Water thyme-leaved fuchsia regular — keep soil evenly moist. Water thoroughly when the top centimetre of soil feels dry, and never allow the rootball to dry out completely; reduce frequency in winter but do not let it desiccate. The finger-test (or lifting the pot to feel its weight) beats a fixed weekly calendar because pot size, light, and season all change how fast the soil dries.
Is thyme-leaved fuchsia toxic to cats and dogs?
Thyme-leaved Fuchsia is pet-safe. The ASPCA lists Fuchsia triphylla (Honeysuckle Fuchsia) as non-toxic to cats, dogs, and horses; no toxic principles are identified for the genus. Mild gastrointestinal upset is possible if large quantities are ingested.
What USDA hardiness zone does thyme-leaved fuchsia grow in?
Thyme-leaved Fuchsia is rated for USDA zone 8-10 and RHS hardiness H3. Outside that range, grow it as a container plant that overwinters indoors before the first hard frost.
Thyme-leaved Fuchsia deep-dive guides
Every aspect of thyme-leaved fuchsia care, each with its own calibrated guide:
- Common thyme-leaved fuchsia problems & fixes
- Thyme-leaved Fuchsia watering schedule
- Thyme-leaved Fuchsia light requirements
- Best soil mix for thyme-leaved fuchsia
- Thyme-leaved Fuchsia fertilizing guide
- When to repot thyme-leaved fuchsia
- How to propagate thyme-leaved fuchsia
- How to prune thyme-leaved fuchsia
- What's eating my thyme-leaved fuchsia?
- Thyme-leaved Fuchsia growth rate & size
- Thyme-leaved Fuchsia cold hardiness
- Thyme-leaved Fuchsia temperature & humidity
- Is thyme-leaved fuchsia toxic to cats & dogs?

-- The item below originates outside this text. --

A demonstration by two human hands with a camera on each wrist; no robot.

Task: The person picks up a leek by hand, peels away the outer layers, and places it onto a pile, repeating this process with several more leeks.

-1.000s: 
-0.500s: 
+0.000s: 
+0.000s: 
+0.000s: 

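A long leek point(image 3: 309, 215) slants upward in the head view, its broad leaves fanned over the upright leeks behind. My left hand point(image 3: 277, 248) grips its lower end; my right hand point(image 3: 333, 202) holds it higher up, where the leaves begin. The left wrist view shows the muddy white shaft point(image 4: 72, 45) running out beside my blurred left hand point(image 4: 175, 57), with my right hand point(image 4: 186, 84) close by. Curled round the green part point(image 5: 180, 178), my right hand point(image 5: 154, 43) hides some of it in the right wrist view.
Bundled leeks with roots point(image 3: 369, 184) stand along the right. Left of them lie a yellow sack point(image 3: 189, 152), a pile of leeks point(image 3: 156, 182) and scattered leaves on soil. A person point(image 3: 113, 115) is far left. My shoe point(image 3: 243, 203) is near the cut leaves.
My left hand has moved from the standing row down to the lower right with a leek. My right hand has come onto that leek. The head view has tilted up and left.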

- Is thyme-leaved fuchsia toxic to cats?
- Is thyme-leaved fuchsia toxic to dogs?
- All 19 Fuchsia varieties
- Getting thyme-leaved fuchsia to bloom
Featured in these plant shortlists
Thyme-leaved Fuchsia qualifies for 10 curated Growli shortlists — each one filtered objectively from our structured plant-care library, so the selection is consistent and checkable:
- Best pet-safe houseplants — Houseplants the ASPCA lists as non-toxic to cats and dogs — every one verified against the ASPCA toxic and non-toxic plant list.

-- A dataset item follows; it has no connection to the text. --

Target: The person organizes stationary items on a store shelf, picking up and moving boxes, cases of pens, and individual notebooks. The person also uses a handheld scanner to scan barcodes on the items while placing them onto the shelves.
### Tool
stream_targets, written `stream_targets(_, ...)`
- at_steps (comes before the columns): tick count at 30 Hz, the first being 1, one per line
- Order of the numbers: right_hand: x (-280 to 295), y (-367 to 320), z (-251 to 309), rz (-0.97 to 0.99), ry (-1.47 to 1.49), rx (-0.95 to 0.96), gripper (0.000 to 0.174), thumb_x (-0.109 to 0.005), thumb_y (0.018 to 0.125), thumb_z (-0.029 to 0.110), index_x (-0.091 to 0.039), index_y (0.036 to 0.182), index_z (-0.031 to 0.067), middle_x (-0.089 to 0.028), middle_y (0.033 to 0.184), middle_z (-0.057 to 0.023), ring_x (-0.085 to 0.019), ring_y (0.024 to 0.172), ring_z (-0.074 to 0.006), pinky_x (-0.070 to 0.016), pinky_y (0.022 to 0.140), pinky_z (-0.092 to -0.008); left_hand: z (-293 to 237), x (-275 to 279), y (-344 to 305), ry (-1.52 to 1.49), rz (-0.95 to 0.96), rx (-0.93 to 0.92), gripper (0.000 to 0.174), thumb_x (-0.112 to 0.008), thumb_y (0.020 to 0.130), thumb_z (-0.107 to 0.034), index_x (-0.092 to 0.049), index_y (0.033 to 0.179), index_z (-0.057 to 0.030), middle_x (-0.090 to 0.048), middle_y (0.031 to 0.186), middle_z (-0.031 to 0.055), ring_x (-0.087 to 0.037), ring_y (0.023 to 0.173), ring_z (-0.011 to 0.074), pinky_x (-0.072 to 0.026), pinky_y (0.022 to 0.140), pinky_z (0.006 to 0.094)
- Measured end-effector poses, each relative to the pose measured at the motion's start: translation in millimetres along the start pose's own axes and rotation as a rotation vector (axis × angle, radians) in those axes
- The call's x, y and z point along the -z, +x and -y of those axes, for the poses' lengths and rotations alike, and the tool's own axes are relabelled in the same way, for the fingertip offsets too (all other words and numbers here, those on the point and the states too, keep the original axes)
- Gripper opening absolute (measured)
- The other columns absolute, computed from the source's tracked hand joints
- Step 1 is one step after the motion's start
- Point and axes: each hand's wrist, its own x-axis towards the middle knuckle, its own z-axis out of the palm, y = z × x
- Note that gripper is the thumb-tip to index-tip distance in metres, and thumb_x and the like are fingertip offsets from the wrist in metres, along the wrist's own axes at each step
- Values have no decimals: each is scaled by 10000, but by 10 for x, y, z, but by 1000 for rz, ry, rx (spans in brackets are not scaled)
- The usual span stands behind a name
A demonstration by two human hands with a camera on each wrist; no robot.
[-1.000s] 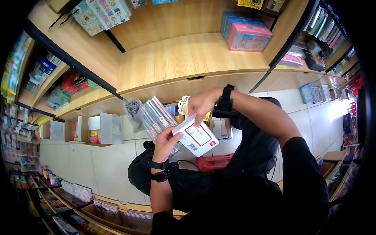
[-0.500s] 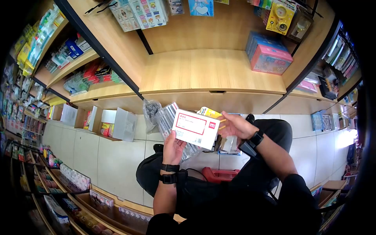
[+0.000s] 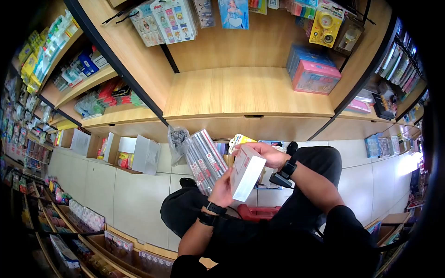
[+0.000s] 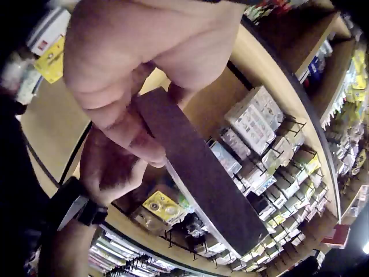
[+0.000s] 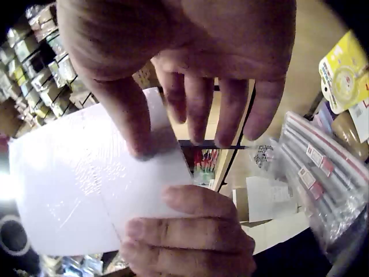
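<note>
In the head view the white box is tilted between both hands, a plain white face showing. My left hand grips its lower left side; in the right wrist view those fingers lie across the white face. My right hand is at the box's far upper edge. Seen from the right wrist, this hand has its thumb touching the white face, while its other fingers extend loosely beyond the edge. The left wrist view shows a narrow, shadowed side of the box.
Bundled clear packs of grey items and a bag lie on the floor beyond the hands. Open cartons stand at left. A red object is between the legs. A wooden shelf holds pink and blue boxes.
The box has turned from its red-framed label face to a plain white face. My right hand has moved inward from beside its right edge and now touches it.
</note>
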Motion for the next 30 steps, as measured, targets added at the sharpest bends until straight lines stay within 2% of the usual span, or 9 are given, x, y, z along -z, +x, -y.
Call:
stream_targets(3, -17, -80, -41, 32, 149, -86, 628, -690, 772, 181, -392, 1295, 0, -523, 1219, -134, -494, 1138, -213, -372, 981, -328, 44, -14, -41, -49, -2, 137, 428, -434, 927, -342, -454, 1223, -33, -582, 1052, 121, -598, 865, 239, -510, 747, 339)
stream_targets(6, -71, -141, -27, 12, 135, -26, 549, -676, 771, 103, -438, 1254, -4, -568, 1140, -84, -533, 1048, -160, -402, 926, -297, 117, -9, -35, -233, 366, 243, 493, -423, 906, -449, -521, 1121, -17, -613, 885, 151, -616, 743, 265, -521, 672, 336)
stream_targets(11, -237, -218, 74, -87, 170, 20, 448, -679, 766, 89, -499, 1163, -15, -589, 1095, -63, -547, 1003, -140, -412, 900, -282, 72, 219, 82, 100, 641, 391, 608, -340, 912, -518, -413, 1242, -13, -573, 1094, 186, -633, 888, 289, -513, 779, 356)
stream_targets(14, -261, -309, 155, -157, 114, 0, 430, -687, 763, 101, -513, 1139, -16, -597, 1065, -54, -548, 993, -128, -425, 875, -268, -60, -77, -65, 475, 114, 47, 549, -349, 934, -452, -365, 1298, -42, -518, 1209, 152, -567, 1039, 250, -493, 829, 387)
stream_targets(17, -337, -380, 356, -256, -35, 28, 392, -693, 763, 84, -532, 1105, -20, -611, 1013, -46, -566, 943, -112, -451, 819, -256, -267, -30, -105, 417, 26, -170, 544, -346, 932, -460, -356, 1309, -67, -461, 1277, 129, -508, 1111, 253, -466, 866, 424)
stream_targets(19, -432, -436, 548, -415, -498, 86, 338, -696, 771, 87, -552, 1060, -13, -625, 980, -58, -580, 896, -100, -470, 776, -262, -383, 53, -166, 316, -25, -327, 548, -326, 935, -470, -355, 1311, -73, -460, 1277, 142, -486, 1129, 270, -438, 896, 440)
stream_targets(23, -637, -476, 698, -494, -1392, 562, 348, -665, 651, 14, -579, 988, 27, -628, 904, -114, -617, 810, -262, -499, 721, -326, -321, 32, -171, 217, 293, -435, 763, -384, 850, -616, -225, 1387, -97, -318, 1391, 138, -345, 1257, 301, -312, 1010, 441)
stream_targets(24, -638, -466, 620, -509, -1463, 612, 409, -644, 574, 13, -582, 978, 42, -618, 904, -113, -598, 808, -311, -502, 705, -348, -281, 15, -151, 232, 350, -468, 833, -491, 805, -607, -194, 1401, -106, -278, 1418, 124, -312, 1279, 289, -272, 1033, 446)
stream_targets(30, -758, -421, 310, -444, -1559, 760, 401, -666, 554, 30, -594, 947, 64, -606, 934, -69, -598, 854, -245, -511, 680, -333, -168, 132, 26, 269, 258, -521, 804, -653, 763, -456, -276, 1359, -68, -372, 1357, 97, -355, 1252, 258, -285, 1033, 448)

- Best low-light houseplants — Houseplants that need no direct sun and cope with a north-facing room or a spot well back from a window.
- Best plants for a north-facing window — Houseplants for a north-facing window: bright, even, indirect light and no scorching direct sun. Each pick verified against its documented light needs.
- Best pet-safe low-light plants — Non-toxic to cats and dogs AND happy with no direct sun — the two hardest constraints to satisfy at once.
- Best flowering houseplants — Indoor plants grown for their blooms — selected from the flowering species in Growli’s plant-care library.
- Best pet-safe flowering plants — Flowering houseplants the ASPCA lists as non-toxic to cats and dogs — colour and blooms in a pet home, without the worry.
- Best houseplants for a cool room — Houseplants that tolerate cool conditions down to about 10°C — for an unheated spare room, hallway, porch or a home kept cool.
- Best pet-safe bedroom plants — Non-toxic to cats and dogs and happy in lower light — calming greenery for a bedroom where a pet often sleeps too.
- Best cat-safe plants — Houseplants the ASPCA lists as non-toxic to cats (and dogs) — safe greenery for a home with a curious cat.
- Best dog-safe plants — Houseplants the ASPCA lists as non-toxic to dogs (and cats) — safe greenery for a home with a curious dog.
- Browse all 29 plant shortlists — pet-safe, low-light, drought-tolerant and more
Related guides
Thyme-leaved Fuchsia is also commonly called Thyme-leaved Fuchsia or Thyme-leaf Fuchsia.